Dear Patrik,
Many thanks for your letter!
see my answers below.
On Thu, Aug 18, 2022 at 10:10 AM Patrik Fältström <paf@xxxxxxxxxx> wrote:
On 18 Aug 2022, at 7:59, John C Klensin wrote:
> (3) Or if, as I believe one of your recent notes suggested,
> those alternative addresses are strictly a matter between the registrar and registrant, that raises two other questions.
> First, if a registrar is in need of the information to
> adequately communicate with the registrant, why isn't the
> registry and those with legitimate access to registry databases?
Don't forget two (more) things:
- We can not allow new registrar-registrant issues increase trouble for the registrant to transfer a domain from one registrar to another.
Well... From my point of view (being a registrar for a while), it's a registrar's responsibility to reflect the changes in the registry technical policy in its software.

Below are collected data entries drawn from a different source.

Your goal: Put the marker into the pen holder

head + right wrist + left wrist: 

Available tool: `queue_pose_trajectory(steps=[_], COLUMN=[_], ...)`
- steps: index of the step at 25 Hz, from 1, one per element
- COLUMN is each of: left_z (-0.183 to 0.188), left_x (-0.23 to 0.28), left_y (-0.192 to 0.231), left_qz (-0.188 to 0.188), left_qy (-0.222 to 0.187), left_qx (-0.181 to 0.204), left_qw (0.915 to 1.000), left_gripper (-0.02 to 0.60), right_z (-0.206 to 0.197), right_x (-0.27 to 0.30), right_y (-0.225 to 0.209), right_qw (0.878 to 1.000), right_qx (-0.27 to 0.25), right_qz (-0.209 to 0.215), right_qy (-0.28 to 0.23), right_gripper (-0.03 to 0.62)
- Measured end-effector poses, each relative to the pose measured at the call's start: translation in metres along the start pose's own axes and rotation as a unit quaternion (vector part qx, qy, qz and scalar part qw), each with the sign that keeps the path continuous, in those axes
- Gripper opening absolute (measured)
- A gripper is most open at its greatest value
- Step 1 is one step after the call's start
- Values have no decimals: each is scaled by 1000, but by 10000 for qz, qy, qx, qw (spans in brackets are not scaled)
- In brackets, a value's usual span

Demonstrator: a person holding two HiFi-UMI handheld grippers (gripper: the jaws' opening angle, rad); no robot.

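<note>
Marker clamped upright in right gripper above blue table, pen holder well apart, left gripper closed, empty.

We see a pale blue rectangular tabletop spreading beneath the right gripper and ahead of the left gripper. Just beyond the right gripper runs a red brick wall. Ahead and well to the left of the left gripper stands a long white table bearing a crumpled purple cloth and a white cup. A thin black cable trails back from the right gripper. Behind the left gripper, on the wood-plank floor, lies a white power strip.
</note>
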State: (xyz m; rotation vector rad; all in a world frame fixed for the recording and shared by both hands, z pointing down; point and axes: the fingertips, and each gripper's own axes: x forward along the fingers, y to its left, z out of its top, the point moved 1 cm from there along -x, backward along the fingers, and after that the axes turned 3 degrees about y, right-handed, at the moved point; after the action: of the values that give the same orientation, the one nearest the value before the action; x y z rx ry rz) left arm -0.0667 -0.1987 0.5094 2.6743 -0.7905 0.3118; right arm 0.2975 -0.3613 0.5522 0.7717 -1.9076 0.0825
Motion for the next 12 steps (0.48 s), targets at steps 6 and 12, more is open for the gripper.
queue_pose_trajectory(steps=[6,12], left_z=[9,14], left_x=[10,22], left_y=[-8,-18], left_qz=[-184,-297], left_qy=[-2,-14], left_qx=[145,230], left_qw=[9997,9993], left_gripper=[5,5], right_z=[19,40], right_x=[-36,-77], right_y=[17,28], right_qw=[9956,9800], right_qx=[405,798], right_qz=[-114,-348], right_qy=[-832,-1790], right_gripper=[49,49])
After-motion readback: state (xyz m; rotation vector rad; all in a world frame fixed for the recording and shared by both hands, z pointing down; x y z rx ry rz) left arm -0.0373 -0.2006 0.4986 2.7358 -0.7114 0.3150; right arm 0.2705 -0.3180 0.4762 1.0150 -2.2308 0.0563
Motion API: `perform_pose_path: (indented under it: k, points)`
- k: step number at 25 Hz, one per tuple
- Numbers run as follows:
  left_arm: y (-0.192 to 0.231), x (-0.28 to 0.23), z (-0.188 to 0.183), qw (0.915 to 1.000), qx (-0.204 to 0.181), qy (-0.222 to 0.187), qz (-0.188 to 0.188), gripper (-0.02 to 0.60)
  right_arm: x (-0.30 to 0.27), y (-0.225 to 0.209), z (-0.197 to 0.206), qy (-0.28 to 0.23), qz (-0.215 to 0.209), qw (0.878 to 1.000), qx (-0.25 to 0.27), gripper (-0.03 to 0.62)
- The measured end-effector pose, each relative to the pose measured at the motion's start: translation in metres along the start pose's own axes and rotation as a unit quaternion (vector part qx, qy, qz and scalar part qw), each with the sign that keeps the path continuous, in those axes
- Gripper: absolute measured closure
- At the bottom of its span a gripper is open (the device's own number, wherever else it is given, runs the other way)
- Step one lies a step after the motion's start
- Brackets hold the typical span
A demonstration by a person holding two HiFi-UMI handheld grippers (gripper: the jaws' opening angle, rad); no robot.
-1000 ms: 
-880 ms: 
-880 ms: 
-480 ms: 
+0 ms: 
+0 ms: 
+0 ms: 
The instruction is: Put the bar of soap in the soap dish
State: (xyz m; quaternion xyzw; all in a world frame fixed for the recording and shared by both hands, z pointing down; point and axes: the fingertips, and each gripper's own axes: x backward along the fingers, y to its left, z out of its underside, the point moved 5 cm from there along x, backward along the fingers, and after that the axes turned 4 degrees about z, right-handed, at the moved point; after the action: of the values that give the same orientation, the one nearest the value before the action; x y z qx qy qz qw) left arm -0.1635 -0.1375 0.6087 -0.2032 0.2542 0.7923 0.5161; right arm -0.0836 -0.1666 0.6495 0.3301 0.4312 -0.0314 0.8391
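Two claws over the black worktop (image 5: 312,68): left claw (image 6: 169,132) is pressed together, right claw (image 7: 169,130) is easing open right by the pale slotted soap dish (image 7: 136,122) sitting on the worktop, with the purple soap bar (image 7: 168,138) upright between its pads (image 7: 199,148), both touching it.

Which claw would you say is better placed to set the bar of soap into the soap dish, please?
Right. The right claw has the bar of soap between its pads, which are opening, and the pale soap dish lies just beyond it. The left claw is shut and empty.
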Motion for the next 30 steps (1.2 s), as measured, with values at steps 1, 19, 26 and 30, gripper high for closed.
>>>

- A registrant is doing business with one or more registrars, and a registrar make business with one or more registries (for the same registrant). We do not need more diversity between registries and registrars, we need less. The more similar rules the registries have, the easier it is for the registrant to register their favourite label in more than one TLD. And the more freedom (and difference) in the interface between registry and registrar (the "e" in "epp"), the more complicated it is for the registrar to explain and implement the differences to and on behalf of the registrant. It is already too hard I think. Registries view is that they have many registrants. In the real world, a registrant use multiple registries.
Well...
End users hardly feel the difference between registry, registrar, anr registrar's reseller. They have a service company that provides smth they need, and find out that there is some difference only when smth happens to their domain.
These companies, in turn, encapsulate the difference between registries' requirements in their software. It's their burden - and they get money for that. They may collect extra data, may provide some extra services - but serving as the registrar is their burden.
I agree that we need less diversity between registries - but at least this diversity is inevitable until countries exist :)
I agree that we need less diversity between registries - but at least this diversity is inevitable until countries exist :)
If we try to provide uniform requirements, I'm not sure we should do it via preventing/limiting usage of non-ASCII email, speaking about this case.